Directions for this task:
Could you repeat the data word for word while skipping the pictures?

>>>

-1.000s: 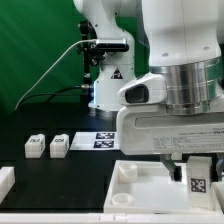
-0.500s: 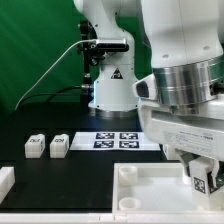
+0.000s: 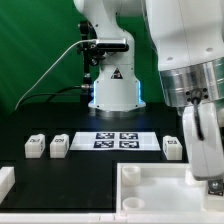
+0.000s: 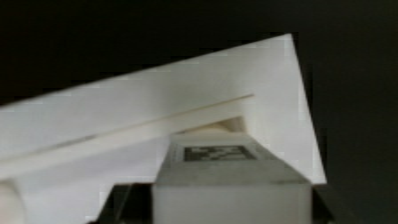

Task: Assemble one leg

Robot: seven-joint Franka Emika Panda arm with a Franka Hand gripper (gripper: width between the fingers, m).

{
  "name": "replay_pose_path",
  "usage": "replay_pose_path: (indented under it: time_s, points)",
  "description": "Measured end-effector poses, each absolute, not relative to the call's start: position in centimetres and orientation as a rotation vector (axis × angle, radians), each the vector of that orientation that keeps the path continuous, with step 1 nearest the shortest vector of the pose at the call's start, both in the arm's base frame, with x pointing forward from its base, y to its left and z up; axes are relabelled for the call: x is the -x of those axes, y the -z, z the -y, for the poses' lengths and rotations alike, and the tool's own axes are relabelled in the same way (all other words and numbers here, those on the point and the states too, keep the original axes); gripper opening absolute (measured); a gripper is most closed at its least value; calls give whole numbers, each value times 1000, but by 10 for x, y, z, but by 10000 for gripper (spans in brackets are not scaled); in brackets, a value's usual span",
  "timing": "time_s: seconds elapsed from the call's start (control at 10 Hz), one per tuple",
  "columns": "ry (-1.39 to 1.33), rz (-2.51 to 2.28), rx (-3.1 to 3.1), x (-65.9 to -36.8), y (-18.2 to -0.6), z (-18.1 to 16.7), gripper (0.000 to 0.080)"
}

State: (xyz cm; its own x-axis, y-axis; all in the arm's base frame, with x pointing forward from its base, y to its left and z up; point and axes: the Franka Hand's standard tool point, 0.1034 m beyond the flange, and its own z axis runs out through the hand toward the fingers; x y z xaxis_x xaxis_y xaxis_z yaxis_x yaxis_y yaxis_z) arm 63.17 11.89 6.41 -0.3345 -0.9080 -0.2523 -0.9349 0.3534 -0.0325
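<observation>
In the wrist view a white leg [image 4: 226,185] with a black-and-white tag on its end sits between my dark fingers [image 4: 125,205]. My gripper [image 4: 228,208] is shut on it. Behind the leg lies the big white tray [image 4: 160,110] with its raised rim. In the exterior view my gripper [image 3: 208,165] hangs at the far right over the tray [image 3: 150,190], and the held leg is mostly cut off by the frame edge. Three loose legs lie on the black table: two at the exterior view's left [image 3: 35,147] [image 3: 59,146] and one [image 3: 172,148] right of the marker board.
The marker board [image 3: 120,140] lies flat behind the tray. Another white part [image 3: 5,181] shows at the exterior view's lower left edge. The robot base [image 3: 112,90] and cables stand at the back before a green curtain.
My arm has moved toward the exterior view's right with the leg in the gripper. This uncovered the marker board's right end and the loose leg beside it.
</observation>
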Motion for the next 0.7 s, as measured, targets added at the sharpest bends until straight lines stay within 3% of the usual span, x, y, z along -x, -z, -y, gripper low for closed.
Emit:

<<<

Answer section:
-1.000s: 
-0.500s: 
+0.000s: 
+0.000s: 

Task: Assemble one leg

Robot: seven-joint Franka Emika Panda arm with a Franka Hand gripper (gripper: width between the fingers, m).

{
  "name": "replay_pose_path",
  "usage": "replay_pose_path: (indented under it: time_s, points)",
  "description": "Measured end-effector poses, each absolute, not relative to the call's start: position in centimetres and orientation as a rotation vector (axis × angle, radians), each the vector of that orientation that keeps the path continuous, with step 1 nearest the shortest vector of the pose at the call's start, both in the arm's base frame, with x pointing forward from its base, y to its left and z up; axes are relabelled for the call: x is the -x of those axes, y the -z, z the -y, for the poses' lengths and rotations alike, and the tool's own axes are relabelled in the same way (all other words and numbers here, those on the point and the states too, keep the original axes); gripper opening absolute (measured); a gripper is most closed at its least value; calls give whole numbers, each value times 1000, but by 10 for x, y, z, but by 10000 for gripper (spans in brackets are not scaled); in brackets, a value's usual span",
  "timing": "time_s: seconds elapsed from the call's start (control at 10 Hz), one per tuple",
  "columns": "ry (-1.39 to 1.33), rz (-2.51 to 2.28), rx (-3.1 to 3.1), x (-65.9 to -36.8), y (-18.2 to -0.6), z (-18.1 to 16.7), gripper (0.000 to 0.080)"
}

State: (xyz cm; its own x-axis, y-axis; all in the arm's base frame, with x pointing forward from its base, y to its left and z up; point and axes: the Franka Hand's standard tool point, 0.1034 m beyond the flange, and its own z axis runs out through the hand toward the fingers; x y z xaxis_x xaxis_y xaxis_z yaxis_x yaxis_y yaxis_z) arm 63.17 11.89 6.41 -0.3345 -0.9080 -0.2523 -0.9349 0.3534 -0.0325
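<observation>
In the wrist view a white leg [image 4: 226,185] with a black-and-white tag on its end sits between my dark fingers [image 4: 125,205]. My gripper [image 4: 228,208] is shut on it. Behind the leg lies the big white tray [image 4: 160,110] with its raised rim. In the exterior view my gripper [image 3: 208,165] hangs at the far right over the tray [image 3: 150,190], and the held leg is mostly cut off by the frame edge. Three loose legs lie on the black table: two at the exterior view's left [image 3: 35,147] [image 3: 59,146] and one [image 3: 172,148] right of the marker board.
The marker board [image 3: 120,140] lies flat behind the tray. Another white part [image 3: 5,181] shows at the exterior view's lower left edge. The robot base [image 3: 112,90] and cables stand at the back before a green curtain.
My arm has moved toward the exterior view's right with the leg in the gripper. This uncovered the marker board's right end and the loose leg beside it.
</observation>
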Motion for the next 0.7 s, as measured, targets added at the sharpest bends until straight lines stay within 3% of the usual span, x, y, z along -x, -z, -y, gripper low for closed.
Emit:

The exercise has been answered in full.